Solely as a result of Sickness or Injury as diagnosed by a Medical Practitioner and on his/her advice and in Our opinion:

  • Unable to attend or engage in his/her Usual Occupation or
  • Not working in or performing any occupation, whether income generating or not; and
  • Under the regular care of and following the advice of a Medical Practitioner, including recommended courses of treatment

Solely as a result of Sickness or Injury as diagnosed by a Medical Practitioner and on his/her advice and in Our opinion:

  • Unable to perform 2 or more of the following without the assistance of another person or using special equipment;
    • Cooking meals
    • Cleaning the home
    • Shopping for food
    • Providing care for children and/or dependent adults
    • Driving a car
  • Not working in or performing any occupation, whether income generating or not; and
  • Under the regular care of and following the advice of a Medical Practitioner, including recommended courses of treatment
Age 65-75

Solely as a result of Sickness or Injury as diagnosed by a Medical Practitioner and on his/her advice and in Our opinion:

  • Unable to perform 2 or more of the following without the assistance of another person or using special equipment;
    • Bathing – the ability to shower and bathe;
    • Dressing – the ability to put on and take off clothing;
    • Toileting – the ability to get on and off and use the toilet;
    • Mobility – the ability to get in and out of bed and a chair; and
    • Feeding – the ability to get food from a plate into the mouth.
  • Not working in or performing any occupation, whether income generating or not; and
  • Under the regular care of and following the advice of a Medical Practitioner, including recommended courses of treatment.

Pre Existing Medical Condition - means any:

  • Sickness, injury, or medical condition, or any symptoms of a sickness, injury or medical condition, of which, during the five years prior to the Cover Commencement Date, reinstatement or any increase in Cover you apply for, the Life Insured was aware, or of which a reasonable person could have been expected to be aware.
  • Stroke, bleeding from an arterial aneurysm or heart attack related claim, if any of the following was apparent in the five years prior to the Cover Commencement Date, reinstatement or any increase in Cover you apply for:
  • Body Mass Index of 40 or higher,
  • Systolic blood pressure having exceeded 160mmHg and diastolic blood pressure having exceeded 100mmHg,
  • Total blood cholesterol having exceeded 7.0 mmol/L, or
  • Being a diabetic with any one of the following: proteinuria, kidney disease, retinopathy, neuropathy or admittance to hospital for treatment of diabetes.
  • Malignant cancer diagnosed prior to the Cover Commencement Date, reinstatement or any increase in Cover you apply for which subsequently recurs or spreads.

Usual Occupation means:

  • The paid occupation in which the Life Insured was engaged for 20 or more hours a week immediately prior to being Out of Action, for which regular remuneration was received; or
  • The occupation in which the Life Insured was engaged for 30 or more hours a week immediately prior to being Involuntarily Unemployed and for which regular remuneration was received; or
  • Any occupation for which the Life Insured is suited by reason of his or her education, training and/or experience.

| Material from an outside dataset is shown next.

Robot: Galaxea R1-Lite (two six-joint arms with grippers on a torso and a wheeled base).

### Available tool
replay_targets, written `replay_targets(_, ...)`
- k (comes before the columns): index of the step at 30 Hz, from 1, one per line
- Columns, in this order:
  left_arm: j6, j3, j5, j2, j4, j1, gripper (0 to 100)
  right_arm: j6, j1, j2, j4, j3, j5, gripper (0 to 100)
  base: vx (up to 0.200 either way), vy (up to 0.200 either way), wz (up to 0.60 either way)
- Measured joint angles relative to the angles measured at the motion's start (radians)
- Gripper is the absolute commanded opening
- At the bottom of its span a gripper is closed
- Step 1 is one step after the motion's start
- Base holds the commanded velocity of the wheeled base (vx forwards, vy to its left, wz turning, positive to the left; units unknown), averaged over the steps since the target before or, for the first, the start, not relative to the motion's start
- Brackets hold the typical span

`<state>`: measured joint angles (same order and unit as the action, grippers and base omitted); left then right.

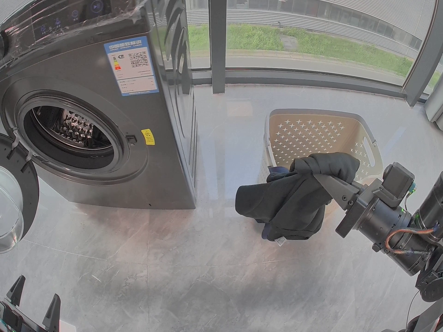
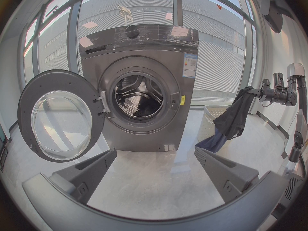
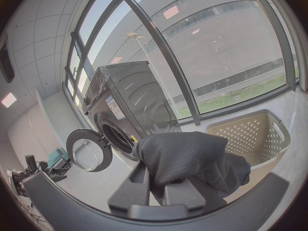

Waiting Period is the time you need to be continuously 'Out of Action' or redundant before benefits start to accrue. Benefits are then paid monthly in arrears while you're getting medical care or looking for new employment. You don't have to pay any premiums while you are receiving benefits.

Working means engaged in a Usual Occupation for 20 or more hours per week immediately before being ‘Out of Action’ or for 30 or more hours per week immediately before being made Involuntarily Unemployed.